- **Your task**:
An exact reproduction of the data below is the required answer.

==============================

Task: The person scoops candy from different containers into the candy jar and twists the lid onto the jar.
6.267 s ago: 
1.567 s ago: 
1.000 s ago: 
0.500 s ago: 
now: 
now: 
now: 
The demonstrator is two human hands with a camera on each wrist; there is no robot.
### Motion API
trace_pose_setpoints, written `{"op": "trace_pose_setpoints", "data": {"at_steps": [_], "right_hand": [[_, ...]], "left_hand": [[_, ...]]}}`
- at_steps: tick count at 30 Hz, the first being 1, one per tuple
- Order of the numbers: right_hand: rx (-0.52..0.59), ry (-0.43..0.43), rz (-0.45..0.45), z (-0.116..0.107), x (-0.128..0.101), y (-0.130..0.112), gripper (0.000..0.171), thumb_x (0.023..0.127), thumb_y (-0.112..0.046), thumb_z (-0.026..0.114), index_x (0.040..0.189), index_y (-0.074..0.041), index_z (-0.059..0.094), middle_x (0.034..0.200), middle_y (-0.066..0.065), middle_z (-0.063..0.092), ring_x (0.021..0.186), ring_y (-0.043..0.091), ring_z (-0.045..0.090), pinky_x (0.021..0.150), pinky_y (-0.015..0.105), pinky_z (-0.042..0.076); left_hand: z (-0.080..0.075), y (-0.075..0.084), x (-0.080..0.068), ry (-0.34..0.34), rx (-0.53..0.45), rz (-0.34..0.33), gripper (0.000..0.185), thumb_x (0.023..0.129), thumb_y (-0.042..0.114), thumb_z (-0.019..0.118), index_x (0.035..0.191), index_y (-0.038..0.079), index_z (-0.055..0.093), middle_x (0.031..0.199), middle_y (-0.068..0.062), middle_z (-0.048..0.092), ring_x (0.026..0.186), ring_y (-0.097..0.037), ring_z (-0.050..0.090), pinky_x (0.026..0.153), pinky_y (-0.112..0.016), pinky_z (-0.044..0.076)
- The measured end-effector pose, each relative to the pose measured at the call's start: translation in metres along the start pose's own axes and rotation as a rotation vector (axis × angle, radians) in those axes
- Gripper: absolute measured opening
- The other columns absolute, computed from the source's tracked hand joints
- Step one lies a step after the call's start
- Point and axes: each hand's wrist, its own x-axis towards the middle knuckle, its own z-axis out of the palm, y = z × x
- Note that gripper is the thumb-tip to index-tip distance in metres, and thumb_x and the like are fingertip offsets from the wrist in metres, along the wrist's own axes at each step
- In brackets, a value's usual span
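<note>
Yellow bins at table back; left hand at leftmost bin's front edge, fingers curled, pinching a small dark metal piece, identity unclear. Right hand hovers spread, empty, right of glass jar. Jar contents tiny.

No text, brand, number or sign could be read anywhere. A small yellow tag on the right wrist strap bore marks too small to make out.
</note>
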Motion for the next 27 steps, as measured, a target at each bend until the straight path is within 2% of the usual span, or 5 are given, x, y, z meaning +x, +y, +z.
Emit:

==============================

- **Reply**:
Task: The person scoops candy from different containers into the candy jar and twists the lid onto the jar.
6.267 s ago: 
1.567 s ago: 
1.000 s ago: 
0.500 s ago: 
now: 
now: 
now: 
The demonstrator is two human hands with a camera on each wrist; there is no robot.
### Motion API
trace_pose_setpoints, written `{"op": "trace_pose_setpoints", "data": {"at_steps": [_], "right_hand": [[_, ...]], "left_hand": [[_, ...]]}}`
- at_steps: tick count at 30 Hz, the first being 1, one per tuple
- Order of the numbers: right_hand: rx (-0.52..0.59), ry (-0.43..0.43), rz (-0.45..0.45), z (-0.116..0.107), x (-0.128..0.101), y (-0.130..0.112), gripper (0.000..0.171), thumb_x (0.023..0.127), thumb_y (-0.112..0.046), thumb_z (-0.026..0.114), index_x (0.040..0.189), index_y (-0.074..0.041), index_z (-0.059..0.094), middle_x (0.034..0.200), middle_y (-0.066..0.065), middle_z (-0.063..0.092), ring_x (0.021..0.186), ring_y (-0.043..0.091), ring_z (-0.045..0.090), pinky_x (0.021..0.150), pinky_y (-0.015..0.105), pinky_z (-0.042..0.076); left_hand: z (-0.080..0.075), y (-0.075..0.084), x (-0.080..0.068), ry (-0.34..0.34), rx (-0.53..0.45), rz (-0.34..0.33), gripper (0.000..0.185), thumb_x (0.023..0.129), thumb_y (-0.042..0.114), thumb_z (-0.019..0.118), index_x (0.035..0.191), index_y (-0.038..0.079), index_z (-0.055..0.093), middle_x (0.031..0.199), middle_y (-0.068..0.062), middle_z (-0.048..0.092), ring_x (0.026..0.186), ring_y (-0.097..0.037), ring_z (-0.050..0.090), pinky_x (0.026..0.153), pinky_y (-0.112..0.016), pinky_z (-0.044..0.076)
- The measured end-effector pose, each relative to the pose measured at the call's start: translation in metres along the start pose's own axes and rotation as a rotation vector (axis × angle, radians) in those axes
- Gripper: absolute measured opening
- The other columns absolute, computed from the source's tracked hand joints
- Step one lies a step after the call's start
- Point and axes: each hand's wrist, its own x-axis towards the middle knuckle, its own z-axis out of the palm, y = z × x
- Note that gripper is the thumb-tip to index-tip distance in metres, and thumb_x and the like are fingertip offsets from the wrist in metres, along the wrist's own axes at each step
- In brackets, a value's usual span
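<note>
Yellow bins at table back; left hand at leftmost bin's front edge, fingers curled, pinching a small dark metal piece, identity unclear. Right hand hovers spread, empty, right of glass jar. Jar contents tiny.

No text, brand, number or sign could be read anywhere. A small yellow tag on the right wrist strap bore marks too small to make out.
</note>
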Motion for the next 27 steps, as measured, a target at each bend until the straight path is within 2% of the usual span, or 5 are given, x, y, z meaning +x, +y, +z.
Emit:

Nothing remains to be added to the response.